■ EXERCISE INSTRUCTIONS
From the first line of the data below, copy each line up to the one containing "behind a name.", and include that line too.
┏━━
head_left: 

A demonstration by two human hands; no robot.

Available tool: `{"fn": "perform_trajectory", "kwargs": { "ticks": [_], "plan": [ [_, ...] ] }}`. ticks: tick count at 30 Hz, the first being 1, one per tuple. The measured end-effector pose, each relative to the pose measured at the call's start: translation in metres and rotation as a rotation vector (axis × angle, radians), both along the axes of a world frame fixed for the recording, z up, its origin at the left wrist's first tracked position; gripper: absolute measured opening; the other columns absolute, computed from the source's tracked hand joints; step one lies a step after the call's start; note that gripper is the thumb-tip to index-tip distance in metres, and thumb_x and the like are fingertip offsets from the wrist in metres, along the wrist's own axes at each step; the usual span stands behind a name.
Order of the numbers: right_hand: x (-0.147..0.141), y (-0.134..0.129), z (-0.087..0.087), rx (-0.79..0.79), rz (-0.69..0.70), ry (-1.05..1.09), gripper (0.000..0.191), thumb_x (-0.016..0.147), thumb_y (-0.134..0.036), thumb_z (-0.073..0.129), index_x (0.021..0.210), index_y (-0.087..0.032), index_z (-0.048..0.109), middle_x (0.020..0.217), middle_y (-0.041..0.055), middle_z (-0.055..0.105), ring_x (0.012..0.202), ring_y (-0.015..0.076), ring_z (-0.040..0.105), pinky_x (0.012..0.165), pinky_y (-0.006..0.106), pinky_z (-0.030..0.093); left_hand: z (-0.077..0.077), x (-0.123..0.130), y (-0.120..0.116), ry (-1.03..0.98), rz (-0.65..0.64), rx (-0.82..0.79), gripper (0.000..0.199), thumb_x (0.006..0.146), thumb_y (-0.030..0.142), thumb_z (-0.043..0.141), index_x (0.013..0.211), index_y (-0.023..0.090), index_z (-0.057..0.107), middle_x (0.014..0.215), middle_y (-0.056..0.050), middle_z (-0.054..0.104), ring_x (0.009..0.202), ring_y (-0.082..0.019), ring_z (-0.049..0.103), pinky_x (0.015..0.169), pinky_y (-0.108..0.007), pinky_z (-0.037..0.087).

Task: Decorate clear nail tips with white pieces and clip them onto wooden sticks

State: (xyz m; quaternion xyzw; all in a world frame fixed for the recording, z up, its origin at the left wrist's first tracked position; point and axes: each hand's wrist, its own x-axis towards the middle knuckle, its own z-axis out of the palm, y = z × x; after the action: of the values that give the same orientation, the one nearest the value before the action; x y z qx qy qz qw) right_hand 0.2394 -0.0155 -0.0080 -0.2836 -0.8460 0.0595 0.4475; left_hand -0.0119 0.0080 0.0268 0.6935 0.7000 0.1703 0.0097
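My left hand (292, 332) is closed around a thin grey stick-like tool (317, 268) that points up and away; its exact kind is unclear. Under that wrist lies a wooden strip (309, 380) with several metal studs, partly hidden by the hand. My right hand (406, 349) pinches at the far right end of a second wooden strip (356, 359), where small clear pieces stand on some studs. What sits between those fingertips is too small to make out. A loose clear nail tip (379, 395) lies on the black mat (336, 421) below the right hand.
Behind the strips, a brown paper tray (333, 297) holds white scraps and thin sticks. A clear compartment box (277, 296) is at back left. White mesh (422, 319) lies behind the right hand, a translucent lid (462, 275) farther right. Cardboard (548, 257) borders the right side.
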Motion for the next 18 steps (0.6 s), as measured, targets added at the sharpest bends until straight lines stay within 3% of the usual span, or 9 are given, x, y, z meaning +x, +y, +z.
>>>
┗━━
■ SOLVED EXERCISE
head_left: 

A demonstration by two human hands; no robot.

Available tool: `{"fn": "perform_trajectory", "kwargs": { "ticks": [_], "plan": [ [_, ...] ] }}`. ticks: tick count at 30 Hz, the first being 1, one per tuple. The measured end-effector pose, each relative to the pose measured at the call's start: translation in metres and rotation as a rotation vector (axis × angle, radians), both along the axes of a world frame fixed for the recording, z up, its origin at the left wrist's first tracked position; gripper: absolute measured opening; the other columns absolute, computed from the source's tracked hand joints; step one lies a step after the call's start; note that gripper is the thumb-tip to index-tip distance in metres, and thumb_x and the like are fingertip offsets from the wrist in metres, along the wrist's own axes at each step; the usual span stands behind a name.

No part of the exercise remains unanswered.